Vacation CoverVacation by Jeremy Shipp

Raw Dog Screaming Press, 2007
Trade Paperback, 159 pages ($13.95)
ISBN: 978-1-933293-41-7 (paper) / 978-1-933293-40-0 (hard)

I had to take a step back after reading Vacation to realize it really is as imaginative as it’s advertised as being, because it’s not so much the usual suspects, like the crazy plot antics or the political interpolations, that impressed me, but the parts that were presented more matter-of-factly, the characters and the interactions.
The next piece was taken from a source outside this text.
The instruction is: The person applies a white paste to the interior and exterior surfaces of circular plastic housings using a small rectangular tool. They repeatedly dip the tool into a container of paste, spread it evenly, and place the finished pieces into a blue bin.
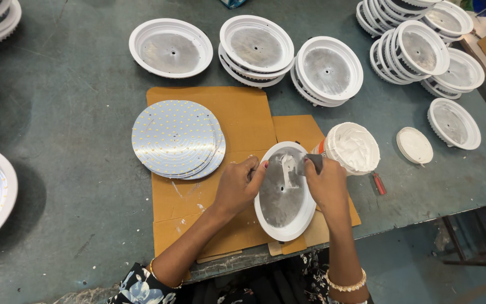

The novel’s main character, Bernard Johnson, suspends himself from his prestigious job and prestigious relationships to take his medicated, ennui-filled self off on the Vacation, a free year-long trip provided to each citizen by the oh-so-benevolent U.S. government.  But he’s sidetracked into the Garden, a more-or-less-terrorist more-or-less stronghold where he’s detoxed and deconstructed, then shown the world as it is outside the bubble he’s been limited to thus far.  It’s a twist, though not a very radical one, on the classic hero’s journey—but in each part of the journey, the goal Bernard thinks he has is just a slight angle off from what turns out to be the real end.  And fitting in with the hero-journey theme, Shipp throws in a few more classic character-types, including guides, foils, virgins, geniuses, and even a bona fide Jester, but they’re all nicely fleshed-out, so you have to work to recognize them as types.  The characters in Vacation aren’t exactly what you’d call believable, but they are true, and that’s more important.

Vacation is a novel with a lot of interesting ideas in it and a lot of problems.  (In fact, Vacation has been referred to as a Novel of Ideas.)  Many of those ideas weren’t as new to me as they may have been to some, but then, I read a lot of anti-corporate-globalization, anti-capitalist, and anti-imperialist writing, including some that’s dropped off the far edge of paranoia.  (Not that I’m saying Vacation is necessarily any of those things, per se, but it draws on the relevant paradigms to build the particular possible future of its setting.)  A lot of other reviewers seem to think this novel really wild and crazy, and not that I don’t think it’s an original take, but if you’ve never thought about this stuff before…well, read Vacation and get thinking, because you should be!  It’s a good meditation on the possible outcomes of Progress, and it usually manages not to be preachy.  And as the characters point out, certain ideas are best encountered in fiction first, before they bite you on the ass in reality.

Besides its political ideas, Vacation also has plenty of interesting and thought-provoking musings on the intertwining and conflict of personal goals with political or artistic ones, the vagaries of human nature, the question of deserving what we get, and the importance of eating your vegetables—mixed in with a lot of hot air from Bernard, the former-English-teacher narrator.  (In case you miss anything, the important ideas are repeated, in a way that is usually more interestingly refrain-like—a Chorus, perhaps?—than annoying.  Usually.)  His characterizations of the world around him, in pithy analogies and humorous tangents, can be quite clever when they work—and when they don’t, their particular brand of annoyingness does fit the character.  Shipp is one of those writers who bases his craft on being a good social analyst; that’s mostly a good thing, but there are almost more observations about the contradictions of—and the nifty things about—our society and humanity in general packed into the space of this short novel than it can hold.

In fact, Shipp could have written a much longer book with the same basic content; this book is good and spare, mostly without feeling too abbreviated.  In general, it’s nice to have a bit of a challenge, to have to fill in some of the emotional details for oneself, though there are a few points of character development and relationships on which it might have been nice to have a bit more to go on; at times I felt more like I was giving the author the benefit of the doubt than accepting a challenge.  In any case, the novel is never boring, even the parts that are just the narrator whining—but interestingly, I didn’t find the bits that would usually be called action sequences particularly more exciting than the rest; the book is very evenly paced.

As for the problems…. Well, most of the things I found problematic about the novel came at me full-force with the introduction; I half-suspect the author of trying to warn off the faint of heart.  So if you can get through that, you know what you’re in for, and at least things don’t get much worse.  The introduction frames the whole novel as a personal letter from the narrator to his parents and advertises that we’re in for an abrasive read.  The intro is clumsily written at various levels, and though I’d like to think that’s on purpose because it’s supposed to be a personal letter, I frankly suspect the author was just trying too hard to get a certain feel and not paying much attention to the details.  The letter-frame (and the attitude of the narrator in writing it) isn’t necessarily plausible in the context of the whole book, but it’s an integral part of the way it’s written.  There are a number of such small implausibilities, as well as a couple of discontinuities and general factual unlikelihoods, scattered throughout the book, along with more low-level editing problems, but it’s not bad for a first novel.

As the book goes on, the character changes and one gets more used to his abrasiveness anyway, so it ceases to interfere as much.  One can fall into the rhythm and special logic of the story and be captivated by its charms—and I, at least, certainly was.